Escuela de escritores
La escritura desatada
Ejercicio no. 8 - Escribe a partir del final
LA CARTA
Tal y como el psiquiatra dijo en su carta. Ahí está él, al otro lado del pasillo. Una sombra. Vagamente humano y rodeado por la penumbra. Desapareciendo en los fogonazos de la tormenta. Un olor a azufre se desliza por el corredor mientras veo como la puerta del fondo se entreabre para dejarle pasar y se cierra detrás de él. Parece que mi visitante quiere que le siga.
“El paciente sufre esquizofrenia aguda”, dice la frase de la carta marcada en negro. Voy a mi habitación, cojo el móvil y busco la última edición del ritual del exorcismo católico. Está íntegro. El teléfono apenas tiene carga y emite dos pitidos. Salgo. Atravieso el pasillo y agarro el pomo. Abro la puerta lentamente y sólo hay oscuridad. Le doy a la luz y todo parece normal. La apago y ahí está nuevamente, erguido en una esquina, esta vez en su forma humana. Sus ojos amarillos, inhumanos, se clavan en los míos. Saco el teléfono y comienzo a recitar. Al oír mis palabras, su boca comienza, poco a poco, a ensancharse hasta mostrar unos dientes blancos y afilados. Me dedica su sonrisa cruel. Ruge. Las letras de los versos que estoy leyendo comienzan a destilar sangre y se hacen borrosas. En ese momento, el rugido desaparece y el móvil hace tres pitidos como en el final de un partido. Se apaga. Nos quedamos solos. Él, la penumbra y yo. La carta del médico no dice qué hacer en estos momentos. ¿Qué hacen en las películas?. No tengo tiempo de recordar. Una gran mancha negra se abalanza sobre mí. Siento su presión. Multitud de voces me susurran. Me piden que vaya con ellas. Yo sé que mienten pero las escucho y entre todas ellas distingo una que me está diciendo un nombre. Adad. Lo repite sin parar. Mientras la voz sigue repitiendo el nombre, una miriada de insectos se meten por debajo de mi ropa, recorriendo mi cuerpo. Una gran lengua me lame la cara y después vuelve a una boca que se cierra como si de la de un tiburón se tratase. No tengo fuerzas. Me voy lentamente. La voz va apagando su retahila. Todo está perdido.

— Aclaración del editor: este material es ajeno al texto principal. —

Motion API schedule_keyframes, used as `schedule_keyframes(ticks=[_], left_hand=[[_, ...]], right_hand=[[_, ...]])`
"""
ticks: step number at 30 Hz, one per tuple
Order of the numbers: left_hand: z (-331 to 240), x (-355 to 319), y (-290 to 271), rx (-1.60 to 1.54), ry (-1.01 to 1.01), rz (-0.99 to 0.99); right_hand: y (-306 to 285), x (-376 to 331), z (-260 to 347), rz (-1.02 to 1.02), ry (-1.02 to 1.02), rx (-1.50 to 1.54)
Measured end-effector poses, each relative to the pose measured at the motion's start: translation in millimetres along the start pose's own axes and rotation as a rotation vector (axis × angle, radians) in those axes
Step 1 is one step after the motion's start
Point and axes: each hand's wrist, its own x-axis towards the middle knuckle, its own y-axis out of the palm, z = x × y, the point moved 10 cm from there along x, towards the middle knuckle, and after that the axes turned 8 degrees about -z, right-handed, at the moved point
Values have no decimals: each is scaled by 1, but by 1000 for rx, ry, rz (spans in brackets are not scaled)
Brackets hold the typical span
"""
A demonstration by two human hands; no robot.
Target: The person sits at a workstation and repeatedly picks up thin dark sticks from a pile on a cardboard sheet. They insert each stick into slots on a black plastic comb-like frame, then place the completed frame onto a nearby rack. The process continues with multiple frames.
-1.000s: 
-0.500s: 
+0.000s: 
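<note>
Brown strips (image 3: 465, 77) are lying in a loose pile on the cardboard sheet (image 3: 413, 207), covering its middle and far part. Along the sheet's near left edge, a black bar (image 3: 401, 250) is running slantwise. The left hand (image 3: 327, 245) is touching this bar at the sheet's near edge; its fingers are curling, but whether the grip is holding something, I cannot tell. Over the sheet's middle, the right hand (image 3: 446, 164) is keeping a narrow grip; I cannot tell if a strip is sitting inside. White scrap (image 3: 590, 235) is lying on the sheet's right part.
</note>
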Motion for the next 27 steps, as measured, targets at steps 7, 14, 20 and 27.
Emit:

No. No todo está perdido. El móvil se enciende. La voz que se repetía de forma lastimera, eleva el tono. ¡Adad!. La prisión que me retiene, se levanta y los insectos se dispersan. Él se retuerce, entre jadeos y gemidos, abriendo la boca de forma sobrehumana. Comienza a desgarrar su propia carne con sus garras. Me incorporo y repito su nombre una y otra vez, Adad, Adad, Adad, hasta arrinconar a la bestia en la misma esquina de la que salió. Se arrastra. Se consume. Entonces, grito. ¡¡¡DESAPARECE!!!.
Abro los ojos. Ni rastro de la criatura. El sol luce fuera. El teléfono móvil está en el mismo lugar donde siempre, en mi bolsillo. Lo agarro y veo que la batería está completamente cargada. Es mejor que busque la medicación que el doctor me recetó. Me va a hacer falta. Mejor me ducho y salgo para la farmacia. Me desvisto y entro en el aseo. Giro el grifo y por el rabillo del ojo, veo la carta que el doctor me envío. El agua cae sobre mi mano y siento el paso de fría a caliente mientras miro la carta como hipnotizado. Me pierdo en mi mente y ésta me dice que algo no va bien. Mis ojos se enfocan. Un escalofrío recorre mi cuerpo cuando me entero que yo no era el destinatario de esta carta. Una mano huesuda y blanca repta por mi hombro.